The experiments carried out in a controlled environment showed that the UV camera is superior to RGB cameras in terms of discriminative power when two targeted classes are considered: oil surfaces, and clean water surfaces. These experiments were designed to cover a variety of settings, some of them being under the control of the operators (camera settings, relative viewing azimuth angles and positions, oil type and quantity) and others not being controllable by the operators (weather conditions). The discriminative metrics computed for the UV and RGB cameras show that the UV camera is a strong alternative to RGB cameras in port environments. Furthermore, the analysis of real-world images acquired at the Port of Antwerp–Bruges from a mobile platform (a vessel) confirmed the conclusions drawn from the controlled experiments. In this setup, a methodology to infer optimal camera settings with respect to instantaneous weather conditions was also defined.
This work opens a wide range of future research opportunities. While our study proves that the UV camera has a high discriminative power between water and oil areas, other classes of materials were not considered. In ports, it is expected that various objects will often enter the field of view of the cameras, so it is important to explore whether and how they can be separated from the classes of interest. The water’s constituents can also influence the discrimination power, and further research is needed to determine how other phenomena, such as the occurrence of turbidity plumes or phytoplankton blooms, impact the class discrimination. It is possible that using at least one other data type together with the UV data could be helpful to achieve this goal.
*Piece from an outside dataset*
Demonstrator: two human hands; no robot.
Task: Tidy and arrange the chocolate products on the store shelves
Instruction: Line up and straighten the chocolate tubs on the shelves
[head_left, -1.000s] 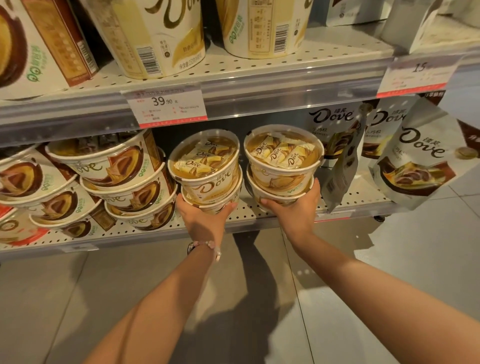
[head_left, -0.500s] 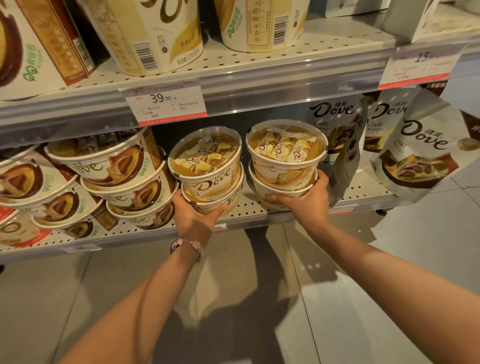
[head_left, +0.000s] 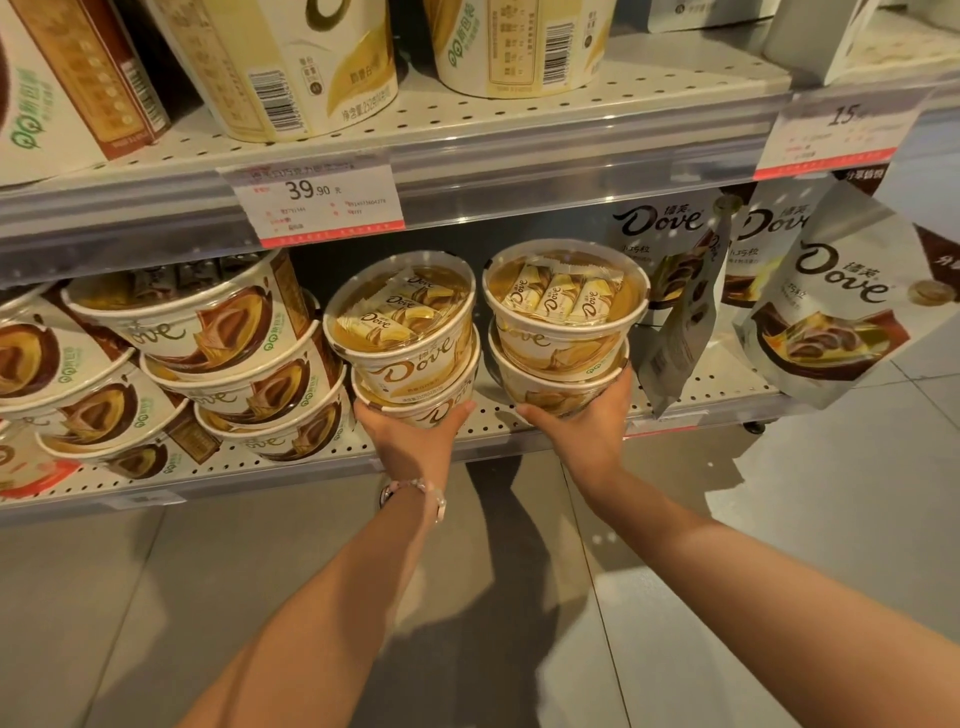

For example, it is expected that technological advancements will support the continuous monitoring of the port basin by SAR sensors and other system types, such that the advantages of these systems, e.g., the lack of sensitivity to the presence of clouds, could be exploited in conjunction with optical sensors similar to the ones used in our study for an accurate representation of the port configuration at any given moment, including pollution events like oil spills. Furthermore, automated algorithms are needed in order to delimit the oil spills when they occur. When operated from drones, the flight parameters can impact the data quality; thus, it is of interest to study optimal ways to operate these platforms while considering the highest norms of safety for people in the area.
Our study provides a positive answer to a fundamental question: do UV cameras bring advantages over RGB cameras in terms of discrimination power between water and refined oil areas in ports? Thus, this study constitutes a first building block towards an operational monitoring system that includes UV cameras for oil spill detection in port environments, which will be a subject of our future work.